The beneficiaries include:

  • Fort Kent Historical Society, to restore and repaint the exterior clapboard, doors and windows of the Acadian House Daigle to its 1840 appearance
  • Hubbard Free Library, Hallowell, to insulate and seal the basement and install adequate dehumidifiers to control humidity, dramatically improving energy efficiency and protection of the library collection
  • Peavey Memorial Library, Eastport, to restore exterior masonry with matching mortar and bricks aligned to historic preservation.

A full list of grant recipients is available below and at www.mainecf.org and below.

The Belvedere Historic Preservation and Energy Efficiency Fund supports the preservation, restoration and modernization of historic buildings in Maine. An anonymous donor created the fund in 2007.

The next grant application deadline is June 1, 2022. The online application and guidelines are available at www.mainecf.org. For more information, contact Senior Program Officer Maggie Drummond-Bahl at 207-761-2440 or [email protected]

Based in Ellsworth, with additional staff in Portland, Dover-Foxcroft, Mars Hill and Rockport, the Maine Community Foundation works with donors and other partners to provide strong investments, personalized service, local expertise and strategic giving. to improve the quality of life for all residents of Maine. To learn more about the foundation, visit www.mainecf.org.

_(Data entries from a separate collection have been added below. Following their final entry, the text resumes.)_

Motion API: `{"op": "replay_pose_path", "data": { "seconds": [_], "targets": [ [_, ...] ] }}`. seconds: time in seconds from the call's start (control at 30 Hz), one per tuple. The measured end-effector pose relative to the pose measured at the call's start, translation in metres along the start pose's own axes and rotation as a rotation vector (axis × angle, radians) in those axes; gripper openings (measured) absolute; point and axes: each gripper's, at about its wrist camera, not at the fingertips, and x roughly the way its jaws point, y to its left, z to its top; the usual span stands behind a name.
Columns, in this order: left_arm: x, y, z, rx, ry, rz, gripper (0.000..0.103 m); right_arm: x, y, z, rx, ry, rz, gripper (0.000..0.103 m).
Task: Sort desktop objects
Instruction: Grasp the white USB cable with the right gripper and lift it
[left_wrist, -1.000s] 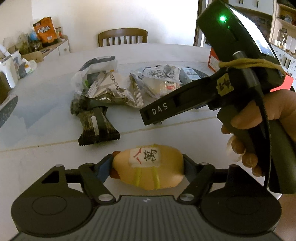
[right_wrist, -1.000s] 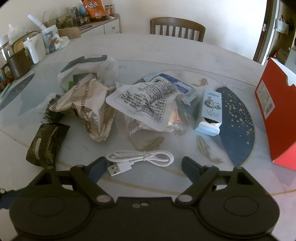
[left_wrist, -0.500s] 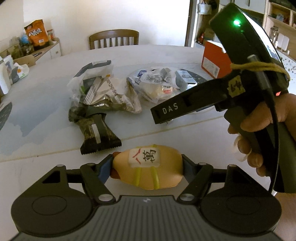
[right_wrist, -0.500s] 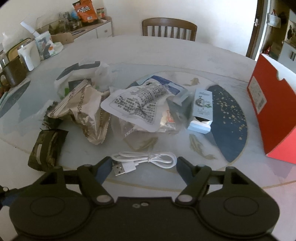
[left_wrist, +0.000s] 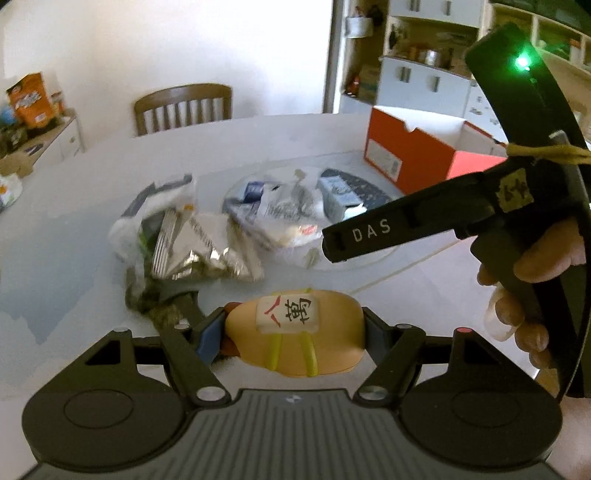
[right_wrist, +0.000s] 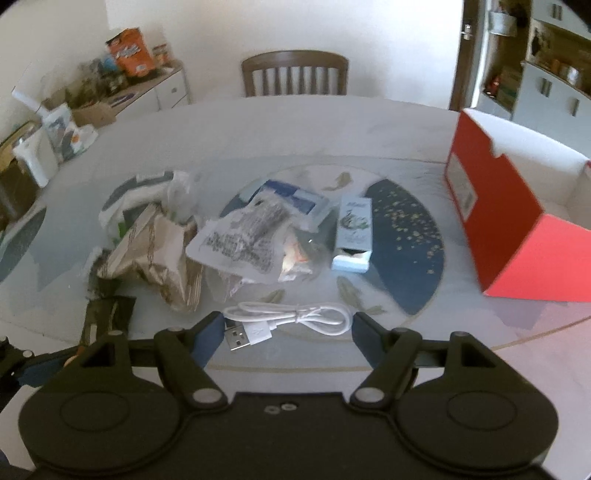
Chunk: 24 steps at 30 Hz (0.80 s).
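Observation:
My left gripper (left_wrist: 293, 332) is shut on a tan bun-shaped toy (left_wrist: 295, 341) with a white mahjong tile on top, held above the table. My right gripper (right_wrist: 288, 325) is open, its fingers either side of a coiled white USB cable (right_wrist: 291, 321) on the table. Its black body (left_wrist: 424, 225) shows in the left wrist view, held by a hand. A pile of snack wrappers (right_wrist: 159, 247) (left_wrist: 195, 243), a printed plastic bag (right_wrist: 247, 236) and a small light-blue box (right_wrist: 352, 236) lie beyond the cable.
An open red box (right_wrist: 513, 229) (left_wrist: 417, 155) stands on the table at the right. A dark wrapper (right_wrist: 107, 317) lies at the left near the table's front. A wooden chair (right_wrist: 295, 74) stands at the far side. A cluttered sideboard (right_wrist: 110, 88) is at the far left.
Both grippers have lifted and turned right, bringing the red box further into view. The left still grips the toy. The cable now sits between the right gripper's fingers.

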Motion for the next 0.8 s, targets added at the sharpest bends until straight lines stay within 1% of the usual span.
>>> {"op": "replay_pose_path", "data": {
  "seconds": [0.23, 0.5, 0.6, 0.8],
  "targets": [
    [-0.01, 0.009, 0.021, 0.054, -0.049, -0.063, 0.075, -0.027, -0.005, 0.007, 0.03, -0.045, -0.042, 0.075],
    [-0.02, 0.011, 0.052, 0.096, -0.118, -0.115, 0.075, -0.066, -0.019, 0.014, 0.086, -0.112, -0.076, 0.075],
    [-0.022, 0.01, 0.062, 0.101, -0.12, -0.14, 0.075, -0.078, -0.026, 0.017, 0.111, -0.125, -0.075, 0.075],
    [-0.019, -0.001, 0.084, 0.12, -0.125, -0.171, 0.075, -0.093, -0.045, 0.021, 0.134, -0.159, -0.071, 0.071]
  ]
}}
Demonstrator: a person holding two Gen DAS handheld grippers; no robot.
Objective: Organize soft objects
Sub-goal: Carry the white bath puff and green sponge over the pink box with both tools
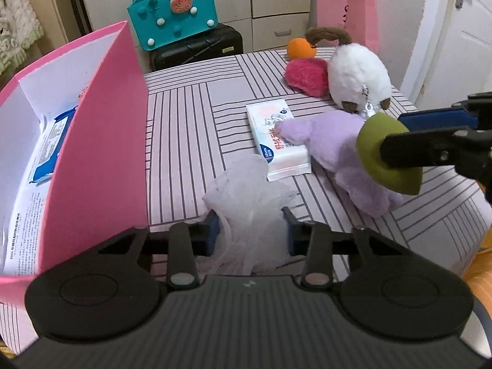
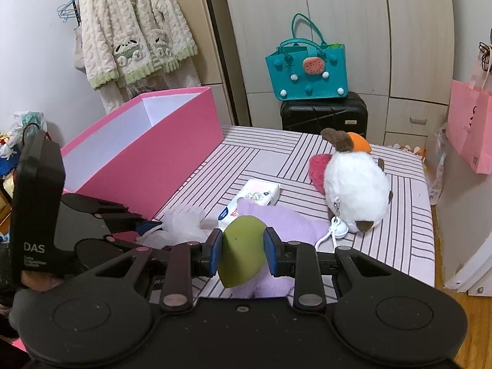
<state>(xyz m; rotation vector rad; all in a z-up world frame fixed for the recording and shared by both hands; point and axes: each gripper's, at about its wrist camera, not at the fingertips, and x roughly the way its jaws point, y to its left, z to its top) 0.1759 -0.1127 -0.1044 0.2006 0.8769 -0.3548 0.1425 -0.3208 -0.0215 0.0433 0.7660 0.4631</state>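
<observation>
White mesh puff (image 1: 246, 196) sits pinched in the left claw (image 1: 250, 230) at the near edge of the striped bed (image 1: 190, 129), just beside the open pink box (image 1: 101, 141). Olive-green teardrop sponge (image 2: 243, 255) is squeezed in the right claw (image 2: 243, 253), above the lilac plush (image 1: 338, 153) that sprawls over a white tissue pack (image 1: 273, 135). Toward the far right corner, a white-and-brown plush (image 1: 356, 77) leans on a red fuzzy cushion (image 1: 306, 75), with an orange ball (image 1: 299, 48), possibly plush, behind.

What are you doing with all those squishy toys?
Tidying soft things into the pink box. The left gripper is pinching a white mesh puff beside the box. The right gripper is pinching a green teardrop sponge above the purple plush. The white plush waits on the bed.
</observation>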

2021 grants from the Belvédère Historical Preservation and Energy Efficiency Committee:

Alamo Theater, Bucksport, to restore and repair the Fly Loft in the Alamo Theater building, including repair of masonry, roof and corrugated iron south wall: $ 19,790

Bearnstow, Mount Vernon, to meet infrastructure needs in consultation with Maine Preservation and prioritize a three-year restoration plan: $ 10,000

Farmington Historical Society, to continue improving the structural integrity and energy efficiency of the Octagon House so that its architectural history is preserved and visible year round: $ 15,435

Farmington Public Library Association, to seal library leaks, test for mold and repair damage caused by water entering the building: $ 11,012

The Farwell Project, Thorndike, for the replacement of the roof of the factory dome and the main roof: $ 10,000

First Congregational Church of Blue Hill, to paint and preserve the exterior of the church and the buildings of the rectory of historical significance: $ 10,000

First Universalist Parish Church, Portland, to renovate and repair the windows of the historic church for energy efficiency and increased community use of the building: $ 19,192

Fort Kent Historical Society, to restore and paint the exterior clapboards, doors and windows of the Acadian House Daigle to its 1840 appearance: $ 20,000

Freedom Community Historical Society, to restore the interior first floor walls and exterior clapboards of Keen Hall: $ 14,000

Friend Memorial Public Library, Brooklin, to replace the front four pillars of the 1912 Colonial Revival building: $ 10,000

Lighthouse of the Amis de l’Isle au Haut, to install the entrance door, the frame and the lintels, the bell door, the frame, the lintels and the iron railing, including the associated masonry, as well as that the application of the exterior cladding of the tower: $ 20,000

Le Grand, Ellsworth, for the installation of a modern, energy efficient heat pump system that will provide 100% heating and cooling and outside air transfer: $ 20,000

Hubbard Free Library, Hallowell, to insulate and seal the basement and install adequate dehumidifiers to control humidity, dramatically improving energy efficiency and protection of the library collection: $ 18,873

The Lamb House, Cherryfield, to repair and re-shingle the roof to prevent water intrusion and to install attic insulation for energy conservation: $ 15,000

Peavey Memorial Library, Eastport, to restore exterior masonry with matching mortar and bricks aligned with historic preservation: $ 20,000

Phillips Public Library, to restore the main entrance to the building, including the porch, columns and door, and repair the frames of 38 windows: $ 7,000

Porter Memorial Library Association, Machias, to repair the copper flashing around the reading room fireplace: $ 10,000

Readfield Union Meeting House Company, to restore Meeting House tower and belfry: $ 10,000

Sewall Memorial Congregational Church, Robbinston, to restore the tower spire: $ 20,000

Town of Blue Hill, to rebuild and renovate the entrance steps to Town Hall: $ 15,000

Town of Swan’s Island, to complete preservation plans for Burnt Coat Harbor Lighthouse by completing restoration of lighthouse interior masonry: $ 20,000

Women’s Literary Union of Androscoggin County, Auburn, to repoint and repair three brick chimneys and for an energy efficiency audit at Foss Mansion: $ 18,900

2021 Grants from Donor Advised Funds:

Augusta Colonial Theater, to complete the structural engineering analysis of the theater: $ 12,000

Marshall Point Lighthouse & Museum, St. George Historical Society, to purchase a generator to ensure the safety and preservation of the lighthouse, barn and museum artifacts: $ 1,000.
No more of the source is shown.